— DIRECTIONS —
A verbatim reproduction of the lines below, from the line containing "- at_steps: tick" through the line containing "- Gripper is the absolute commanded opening", both ends included, is the whole required output.

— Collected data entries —
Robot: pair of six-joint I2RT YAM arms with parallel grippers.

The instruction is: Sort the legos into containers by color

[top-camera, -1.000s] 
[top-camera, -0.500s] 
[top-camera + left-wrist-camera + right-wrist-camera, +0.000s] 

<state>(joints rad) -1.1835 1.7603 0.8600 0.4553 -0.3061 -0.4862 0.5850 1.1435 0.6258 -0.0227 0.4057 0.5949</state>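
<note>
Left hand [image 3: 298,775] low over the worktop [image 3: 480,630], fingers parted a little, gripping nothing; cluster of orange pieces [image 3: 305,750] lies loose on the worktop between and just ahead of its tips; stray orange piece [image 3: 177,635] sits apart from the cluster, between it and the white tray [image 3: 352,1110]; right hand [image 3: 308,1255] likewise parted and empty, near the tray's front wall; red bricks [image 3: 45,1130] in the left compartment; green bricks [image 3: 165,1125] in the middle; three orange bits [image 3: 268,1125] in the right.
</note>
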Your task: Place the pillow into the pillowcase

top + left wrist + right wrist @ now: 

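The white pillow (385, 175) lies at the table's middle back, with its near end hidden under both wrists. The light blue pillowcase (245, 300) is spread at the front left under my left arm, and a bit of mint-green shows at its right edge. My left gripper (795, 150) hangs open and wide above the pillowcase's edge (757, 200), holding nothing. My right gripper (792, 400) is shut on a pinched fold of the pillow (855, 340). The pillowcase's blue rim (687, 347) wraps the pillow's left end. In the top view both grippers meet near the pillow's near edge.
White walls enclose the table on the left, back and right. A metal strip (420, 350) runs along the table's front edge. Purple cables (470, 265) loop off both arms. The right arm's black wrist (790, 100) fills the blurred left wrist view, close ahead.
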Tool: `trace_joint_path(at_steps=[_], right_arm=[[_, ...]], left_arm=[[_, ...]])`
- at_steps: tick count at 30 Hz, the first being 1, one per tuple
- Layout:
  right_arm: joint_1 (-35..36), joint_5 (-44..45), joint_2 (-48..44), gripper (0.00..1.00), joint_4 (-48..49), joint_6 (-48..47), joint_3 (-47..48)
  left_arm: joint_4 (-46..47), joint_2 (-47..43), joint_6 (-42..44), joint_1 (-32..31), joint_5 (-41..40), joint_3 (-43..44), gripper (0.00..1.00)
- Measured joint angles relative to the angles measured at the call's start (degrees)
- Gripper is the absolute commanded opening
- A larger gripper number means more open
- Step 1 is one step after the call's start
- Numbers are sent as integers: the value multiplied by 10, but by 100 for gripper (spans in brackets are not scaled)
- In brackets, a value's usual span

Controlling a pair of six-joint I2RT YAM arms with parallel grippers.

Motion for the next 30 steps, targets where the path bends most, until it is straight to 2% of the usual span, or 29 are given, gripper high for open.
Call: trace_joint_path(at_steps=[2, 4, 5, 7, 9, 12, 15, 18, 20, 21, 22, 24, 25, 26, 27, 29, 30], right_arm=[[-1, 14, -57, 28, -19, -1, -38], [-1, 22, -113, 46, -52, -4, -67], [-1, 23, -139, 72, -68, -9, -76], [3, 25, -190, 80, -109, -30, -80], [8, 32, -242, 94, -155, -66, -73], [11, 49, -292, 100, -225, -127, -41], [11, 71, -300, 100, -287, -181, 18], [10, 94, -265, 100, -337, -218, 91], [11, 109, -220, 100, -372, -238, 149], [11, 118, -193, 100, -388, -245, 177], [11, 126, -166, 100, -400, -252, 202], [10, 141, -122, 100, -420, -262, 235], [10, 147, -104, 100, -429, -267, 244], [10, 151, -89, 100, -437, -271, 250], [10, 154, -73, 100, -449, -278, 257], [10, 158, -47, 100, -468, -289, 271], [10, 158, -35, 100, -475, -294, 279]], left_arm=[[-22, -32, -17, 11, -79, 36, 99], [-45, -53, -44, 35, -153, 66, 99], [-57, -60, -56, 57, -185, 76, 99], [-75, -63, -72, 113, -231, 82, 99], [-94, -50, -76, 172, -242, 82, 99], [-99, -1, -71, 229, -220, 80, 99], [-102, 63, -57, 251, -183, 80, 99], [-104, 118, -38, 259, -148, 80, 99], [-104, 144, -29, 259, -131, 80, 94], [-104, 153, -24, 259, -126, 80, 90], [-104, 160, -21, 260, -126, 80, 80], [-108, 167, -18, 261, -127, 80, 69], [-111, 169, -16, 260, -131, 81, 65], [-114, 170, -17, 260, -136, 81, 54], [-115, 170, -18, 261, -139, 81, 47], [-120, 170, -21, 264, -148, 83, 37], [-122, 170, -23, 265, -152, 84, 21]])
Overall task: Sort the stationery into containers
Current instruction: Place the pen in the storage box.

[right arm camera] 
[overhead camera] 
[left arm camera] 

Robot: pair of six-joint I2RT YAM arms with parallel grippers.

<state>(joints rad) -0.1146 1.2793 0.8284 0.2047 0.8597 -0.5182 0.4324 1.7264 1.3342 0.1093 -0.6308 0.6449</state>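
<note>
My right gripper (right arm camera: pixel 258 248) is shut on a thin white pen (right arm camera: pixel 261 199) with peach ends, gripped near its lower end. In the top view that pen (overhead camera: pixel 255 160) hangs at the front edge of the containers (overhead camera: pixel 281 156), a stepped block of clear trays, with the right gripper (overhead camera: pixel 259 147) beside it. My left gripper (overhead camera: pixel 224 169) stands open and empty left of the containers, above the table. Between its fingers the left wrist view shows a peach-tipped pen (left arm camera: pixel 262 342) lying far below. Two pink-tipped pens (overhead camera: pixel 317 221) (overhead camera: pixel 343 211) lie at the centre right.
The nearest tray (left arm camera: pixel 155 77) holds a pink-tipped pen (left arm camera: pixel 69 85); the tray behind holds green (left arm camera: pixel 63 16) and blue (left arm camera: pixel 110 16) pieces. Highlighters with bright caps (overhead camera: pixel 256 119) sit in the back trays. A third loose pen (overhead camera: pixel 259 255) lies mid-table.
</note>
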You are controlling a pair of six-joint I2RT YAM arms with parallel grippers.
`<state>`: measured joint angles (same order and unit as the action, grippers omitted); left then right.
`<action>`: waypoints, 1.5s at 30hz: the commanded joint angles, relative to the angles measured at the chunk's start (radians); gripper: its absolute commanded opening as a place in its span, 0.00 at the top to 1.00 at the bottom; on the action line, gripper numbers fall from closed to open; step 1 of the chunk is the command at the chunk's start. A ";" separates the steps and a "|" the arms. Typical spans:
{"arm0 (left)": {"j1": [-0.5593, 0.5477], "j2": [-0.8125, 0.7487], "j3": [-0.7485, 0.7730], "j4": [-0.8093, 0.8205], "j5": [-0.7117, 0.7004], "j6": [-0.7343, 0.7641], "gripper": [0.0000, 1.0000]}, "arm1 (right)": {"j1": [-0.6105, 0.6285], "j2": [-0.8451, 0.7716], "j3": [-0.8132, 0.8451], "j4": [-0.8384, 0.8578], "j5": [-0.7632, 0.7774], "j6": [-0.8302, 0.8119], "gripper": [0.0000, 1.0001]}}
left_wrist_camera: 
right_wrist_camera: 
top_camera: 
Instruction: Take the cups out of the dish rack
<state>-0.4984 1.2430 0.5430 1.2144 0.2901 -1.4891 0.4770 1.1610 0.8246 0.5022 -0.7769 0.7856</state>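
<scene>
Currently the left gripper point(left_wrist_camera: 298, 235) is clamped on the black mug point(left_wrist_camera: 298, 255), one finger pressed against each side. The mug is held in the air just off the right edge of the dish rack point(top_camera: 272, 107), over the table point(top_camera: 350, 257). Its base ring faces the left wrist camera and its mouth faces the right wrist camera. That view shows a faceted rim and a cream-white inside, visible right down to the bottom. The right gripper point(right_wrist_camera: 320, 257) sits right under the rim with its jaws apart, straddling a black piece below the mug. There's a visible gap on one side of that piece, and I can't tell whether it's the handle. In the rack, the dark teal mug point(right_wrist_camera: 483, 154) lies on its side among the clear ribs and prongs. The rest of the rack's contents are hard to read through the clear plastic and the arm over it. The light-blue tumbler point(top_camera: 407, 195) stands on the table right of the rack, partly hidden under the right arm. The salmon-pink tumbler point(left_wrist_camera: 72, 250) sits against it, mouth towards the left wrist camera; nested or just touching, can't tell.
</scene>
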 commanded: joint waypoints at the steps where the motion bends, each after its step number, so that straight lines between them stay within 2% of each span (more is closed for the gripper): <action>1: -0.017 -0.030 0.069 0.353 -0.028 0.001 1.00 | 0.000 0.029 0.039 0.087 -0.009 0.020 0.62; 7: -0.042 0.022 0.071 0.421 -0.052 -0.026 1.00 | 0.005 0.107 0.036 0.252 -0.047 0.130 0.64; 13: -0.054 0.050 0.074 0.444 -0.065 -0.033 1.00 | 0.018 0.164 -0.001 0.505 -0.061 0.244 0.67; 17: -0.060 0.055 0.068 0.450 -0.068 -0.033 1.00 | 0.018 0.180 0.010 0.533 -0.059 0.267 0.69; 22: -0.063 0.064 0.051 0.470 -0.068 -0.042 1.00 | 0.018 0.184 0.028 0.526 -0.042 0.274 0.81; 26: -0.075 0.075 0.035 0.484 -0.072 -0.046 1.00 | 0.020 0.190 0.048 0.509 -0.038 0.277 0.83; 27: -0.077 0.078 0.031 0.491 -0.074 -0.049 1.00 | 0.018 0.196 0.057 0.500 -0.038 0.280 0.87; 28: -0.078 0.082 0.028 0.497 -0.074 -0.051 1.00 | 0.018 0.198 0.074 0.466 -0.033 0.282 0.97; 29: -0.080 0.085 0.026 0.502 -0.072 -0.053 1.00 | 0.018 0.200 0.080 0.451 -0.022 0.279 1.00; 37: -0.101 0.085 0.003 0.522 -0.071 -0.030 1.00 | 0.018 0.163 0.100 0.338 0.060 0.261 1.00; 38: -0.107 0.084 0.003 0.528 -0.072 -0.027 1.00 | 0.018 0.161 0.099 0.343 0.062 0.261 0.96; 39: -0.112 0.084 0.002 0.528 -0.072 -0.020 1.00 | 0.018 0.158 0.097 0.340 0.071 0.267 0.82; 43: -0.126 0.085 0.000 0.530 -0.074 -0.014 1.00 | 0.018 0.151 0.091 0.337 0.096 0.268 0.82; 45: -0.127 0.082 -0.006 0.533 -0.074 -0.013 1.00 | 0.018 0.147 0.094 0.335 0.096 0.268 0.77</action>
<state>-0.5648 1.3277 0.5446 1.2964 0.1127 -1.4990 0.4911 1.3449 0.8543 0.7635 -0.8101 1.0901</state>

— OUTPUT OF THE TASK —
- at_steps: tick count at 30 Hz, the first being 1, one per tuple
- Layout:
  right_arm: joint_1 (-35..36), joint_5 (-44..45), joint_2 (-48..44), gripper (0.00..1.00), joint_4 (-48..49), joint_6 (-48..47), joint_3 (-47..48)
  left_arm: joint_4 (-46..47), joint_2 (-47..43), joint_6 (-42..44), joint_1 (-32..31), joint_5 (-41..40), joint_3 (-43..44), gripper (0.00..1.00)
- Measured joint angles relative to the angles measured at the call's start (degrees)
- Gripper is the absolute commanded opening

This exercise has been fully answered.